**Description of the task**. From the data below, set down exactly the lines between the one holding "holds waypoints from" and the one holding "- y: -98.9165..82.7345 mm", inclusive, and no others.

━━━━━ Records for this exercise

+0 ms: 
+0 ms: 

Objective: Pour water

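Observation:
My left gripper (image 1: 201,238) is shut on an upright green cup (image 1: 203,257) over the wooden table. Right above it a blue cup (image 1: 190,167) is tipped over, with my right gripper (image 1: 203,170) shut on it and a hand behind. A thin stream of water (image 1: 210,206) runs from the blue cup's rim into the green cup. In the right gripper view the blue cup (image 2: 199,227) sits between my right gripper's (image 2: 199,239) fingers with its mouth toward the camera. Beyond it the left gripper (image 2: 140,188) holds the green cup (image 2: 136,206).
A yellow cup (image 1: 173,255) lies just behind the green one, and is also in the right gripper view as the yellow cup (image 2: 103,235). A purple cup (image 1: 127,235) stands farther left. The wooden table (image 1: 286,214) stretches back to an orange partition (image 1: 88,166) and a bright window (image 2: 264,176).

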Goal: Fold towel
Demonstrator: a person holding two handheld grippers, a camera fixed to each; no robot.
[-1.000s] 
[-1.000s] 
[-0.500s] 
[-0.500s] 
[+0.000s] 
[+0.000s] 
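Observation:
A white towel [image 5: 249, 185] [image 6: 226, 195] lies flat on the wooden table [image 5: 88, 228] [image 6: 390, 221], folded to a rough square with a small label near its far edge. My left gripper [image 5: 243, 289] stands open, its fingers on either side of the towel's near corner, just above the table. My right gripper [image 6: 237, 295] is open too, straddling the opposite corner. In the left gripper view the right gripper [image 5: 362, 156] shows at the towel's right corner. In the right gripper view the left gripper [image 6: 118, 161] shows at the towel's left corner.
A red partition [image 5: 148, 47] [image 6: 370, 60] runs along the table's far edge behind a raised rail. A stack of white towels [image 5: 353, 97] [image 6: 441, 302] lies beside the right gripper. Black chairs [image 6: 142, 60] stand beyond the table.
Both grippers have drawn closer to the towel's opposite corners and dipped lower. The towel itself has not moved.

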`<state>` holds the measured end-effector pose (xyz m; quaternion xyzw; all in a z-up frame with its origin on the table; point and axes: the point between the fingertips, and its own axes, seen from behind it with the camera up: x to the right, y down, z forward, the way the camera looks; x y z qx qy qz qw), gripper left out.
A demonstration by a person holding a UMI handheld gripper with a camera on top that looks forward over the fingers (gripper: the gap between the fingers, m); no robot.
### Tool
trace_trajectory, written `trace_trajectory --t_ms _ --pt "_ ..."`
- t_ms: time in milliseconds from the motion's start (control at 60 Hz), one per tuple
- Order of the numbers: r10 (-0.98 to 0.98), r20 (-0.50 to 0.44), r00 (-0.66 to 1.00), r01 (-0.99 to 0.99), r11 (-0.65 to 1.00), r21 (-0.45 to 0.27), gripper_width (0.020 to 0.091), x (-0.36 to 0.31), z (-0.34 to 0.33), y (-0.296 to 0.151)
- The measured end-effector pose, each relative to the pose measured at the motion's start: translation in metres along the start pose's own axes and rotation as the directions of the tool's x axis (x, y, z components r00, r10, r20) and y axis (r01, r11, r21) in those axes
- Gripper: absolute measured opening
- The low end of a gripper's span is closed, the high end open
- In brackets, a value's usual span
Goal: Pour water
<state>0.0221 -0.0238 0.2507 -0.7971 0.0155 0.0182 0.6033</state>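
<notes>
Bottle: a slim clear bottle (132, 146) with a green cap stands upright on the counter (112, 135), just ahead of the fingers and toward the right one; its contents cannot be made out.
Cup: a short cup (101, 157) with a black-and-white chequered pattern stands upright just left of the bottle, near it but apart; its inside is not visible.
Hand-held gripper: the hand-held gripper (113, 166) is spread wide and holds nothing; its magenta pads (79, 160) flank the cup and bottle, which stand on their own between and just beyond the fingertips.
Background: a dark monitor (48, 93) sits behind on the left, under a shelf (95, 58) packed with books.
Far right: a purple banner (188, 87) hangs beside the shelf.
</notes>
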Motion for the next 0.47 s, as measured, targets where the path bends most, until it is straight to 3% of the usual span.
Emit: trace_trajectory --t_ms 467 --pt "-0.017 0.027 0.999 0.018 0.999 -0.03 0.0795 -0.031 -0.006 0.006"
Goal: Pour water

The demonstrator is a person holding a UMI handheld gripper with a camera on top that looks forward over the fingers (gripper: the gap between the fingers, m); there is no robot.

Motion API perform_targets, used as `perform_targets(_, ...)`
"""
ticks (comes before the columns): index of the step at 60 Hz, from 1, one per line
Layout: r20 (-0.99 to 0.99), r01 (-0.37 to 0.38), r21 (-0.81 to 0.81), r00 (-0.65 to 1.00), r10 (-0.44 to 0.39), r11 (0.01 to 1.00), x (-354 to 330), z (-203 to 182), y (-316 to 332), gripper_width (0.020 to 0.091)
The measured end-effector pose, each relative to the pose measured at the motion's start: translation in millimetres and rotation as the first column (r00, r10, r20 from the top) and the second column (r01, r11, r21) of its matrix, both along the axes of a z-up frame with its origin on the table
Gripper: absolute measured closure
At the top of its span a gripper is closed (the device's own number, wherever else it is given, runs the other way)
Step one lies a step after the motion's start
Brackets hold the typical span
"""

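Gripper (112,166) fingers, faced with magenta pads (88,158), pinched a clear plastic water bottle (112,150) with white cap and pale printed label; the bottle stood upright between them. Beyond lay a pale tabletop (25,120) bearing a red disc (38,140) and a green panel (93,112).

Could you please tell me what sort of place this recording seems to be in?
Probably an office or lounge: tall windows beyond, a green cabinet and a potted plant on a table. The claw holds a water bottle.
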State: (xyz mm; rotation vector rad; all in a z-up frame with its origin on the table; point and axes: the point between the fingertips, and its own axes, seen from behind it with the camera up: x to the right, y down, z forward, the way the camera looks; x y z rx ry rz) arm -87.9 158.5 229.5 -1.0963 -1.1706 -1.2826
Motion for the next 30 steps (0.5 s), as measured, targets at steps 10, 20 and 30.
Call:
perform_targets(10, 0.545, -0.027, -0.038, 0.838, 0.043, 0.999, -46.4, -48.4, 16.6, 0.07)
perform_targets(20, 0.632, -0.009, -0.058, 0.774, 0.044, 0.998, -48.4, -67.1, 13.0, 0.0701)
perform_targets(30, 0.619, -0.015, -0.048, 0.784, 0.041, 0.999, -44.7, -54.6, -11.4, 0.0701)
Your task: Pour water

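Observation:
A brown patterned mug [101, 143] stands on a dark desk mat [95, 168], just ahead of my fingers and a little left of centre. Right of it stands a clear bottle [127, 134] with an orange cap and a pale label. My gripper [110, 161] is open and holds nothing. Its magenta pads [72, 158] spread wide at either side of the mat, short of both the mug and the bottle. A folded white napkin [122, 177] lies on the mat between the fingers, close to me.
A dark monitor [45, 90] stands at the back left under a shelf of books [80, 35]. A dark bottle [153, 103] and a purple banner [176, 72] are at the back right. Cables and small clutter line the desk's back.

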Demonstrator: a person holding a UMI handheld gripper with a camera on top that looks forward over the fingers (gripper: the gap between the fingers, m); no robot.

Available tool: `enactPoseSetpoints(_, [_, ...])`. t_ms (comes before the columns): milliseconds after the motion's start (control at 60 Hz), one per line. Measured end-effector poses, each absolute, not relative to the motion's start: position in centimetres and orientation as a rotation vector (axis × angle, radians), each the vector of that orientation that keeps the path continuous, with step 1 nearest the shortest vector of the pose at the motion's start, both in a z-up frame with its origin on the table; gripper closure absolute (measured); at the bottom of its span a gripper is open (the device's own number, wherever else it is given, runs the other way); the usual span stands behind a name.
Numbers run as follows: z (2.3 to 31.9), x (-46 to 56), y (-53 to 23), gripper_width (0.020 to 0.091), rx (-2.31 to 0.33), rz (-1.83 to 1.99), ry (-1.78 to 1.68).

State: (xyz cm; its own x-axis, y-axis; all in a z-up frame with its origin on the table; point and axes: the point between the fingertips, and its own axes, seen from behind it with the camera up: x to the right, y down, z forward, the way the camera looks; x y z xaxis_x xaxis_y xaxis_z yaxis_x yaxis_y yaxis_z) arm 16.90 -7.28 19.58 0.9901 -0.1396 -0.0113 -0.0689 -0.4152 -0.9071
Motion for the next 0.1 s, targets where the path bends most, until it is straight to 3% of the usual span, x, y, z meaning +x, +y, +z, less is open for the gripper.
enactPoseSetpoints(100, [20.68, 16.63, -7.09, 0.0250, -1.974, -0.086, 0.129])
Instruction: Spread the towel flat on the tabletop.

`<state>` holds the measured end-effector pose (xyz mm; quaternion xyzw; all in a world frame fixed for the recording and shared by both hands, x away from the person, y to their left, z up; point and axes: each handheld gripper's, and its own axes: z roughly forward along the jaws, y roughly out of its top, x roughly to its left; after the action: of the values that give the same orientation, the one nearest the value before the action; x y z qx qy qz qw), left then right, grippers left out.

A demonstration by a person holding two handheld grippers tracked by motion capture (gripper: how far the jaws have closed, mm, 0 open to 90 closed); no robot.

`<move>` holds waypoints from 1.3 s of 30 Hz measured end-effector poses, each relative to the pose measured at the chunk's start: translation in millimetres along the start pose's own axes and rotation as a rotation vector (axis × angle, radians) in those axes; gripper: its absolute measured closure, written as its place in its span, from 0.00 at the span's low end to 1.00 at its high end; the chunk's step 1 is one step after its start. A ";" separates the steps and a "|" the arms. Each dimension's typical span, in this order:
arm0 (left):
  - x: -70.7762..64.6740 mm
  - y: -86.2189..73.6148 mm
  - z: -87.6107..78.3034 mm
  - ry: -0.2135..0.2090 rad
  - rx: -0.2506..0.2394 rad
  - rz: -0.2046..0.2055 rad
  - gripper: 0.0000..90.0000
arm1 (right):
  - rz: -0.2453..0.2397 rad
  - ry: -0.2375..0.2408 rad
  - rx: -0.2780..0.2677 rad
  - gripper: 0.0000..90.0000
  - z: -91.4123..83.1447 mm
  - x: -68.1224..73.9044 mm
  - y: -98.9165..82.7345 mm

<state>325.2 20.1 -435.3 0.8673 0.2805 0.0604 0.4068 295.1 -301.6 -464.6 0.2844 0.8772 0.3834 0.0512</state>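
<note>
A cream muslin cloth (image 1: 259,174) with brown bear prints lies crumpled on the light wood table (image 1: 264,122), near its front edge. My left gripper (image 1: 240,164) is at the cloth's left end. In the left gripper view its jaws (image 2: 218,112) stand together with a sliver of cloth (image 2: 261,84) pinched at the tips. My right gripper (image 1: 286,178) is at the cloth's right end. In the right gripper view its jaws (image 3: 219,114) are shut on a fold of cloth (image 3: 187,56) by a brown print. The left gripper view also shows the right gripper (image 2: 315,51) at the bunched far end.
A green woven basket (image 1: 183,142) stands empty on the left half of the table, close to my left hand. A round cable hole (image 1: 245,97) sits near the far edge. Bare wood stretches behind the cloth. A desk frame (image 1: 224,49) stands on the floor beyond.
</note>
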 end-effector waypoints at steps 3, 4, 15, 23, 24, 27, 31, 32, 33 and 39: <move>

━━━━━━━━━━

**Task result**.
`<move>` holds waypoints from 1.3 s of 30 Hz measured end-effector poses, each relative to the pose measured at the chunk's start: translation in millimetres along the start pose's own axes and rotation as a rotation vector (axis × angle, radians) in those axes; gripper: its absolute measured closure, written as its place in its span, from 0.00 at the span's low end to 1.00 at its high end; the chunk's step 1 is one step after its start. A ";" separates the steps and a "|" the arms. Each dimension's typical span, in this order:
arm0 (left):
  - x: -70.7762..64.6740 mm
  - y: -86.2189..73.6148 mm
  - z: -87.6107..78.3034 mm
  - ry: -0.2135..0.2090 rad
  - rx: -0.2506..0.2394 rad
  - rz: -0.2046..0.2055 rad
  - gripper: 0.0000..90.0000
arm1 (right):
  - rz: -0.2453..0.2397 rad
  - ry: -0.2375..0.2408 rad
  - rx: -0.2780..0.2677 rad
  - gripper: 0.0000..90.0000
  - z: -91.4123..83.1447 mm
  - x: -68.1224..73.9044 mm
  - y: -98.9165..82.7345 mm

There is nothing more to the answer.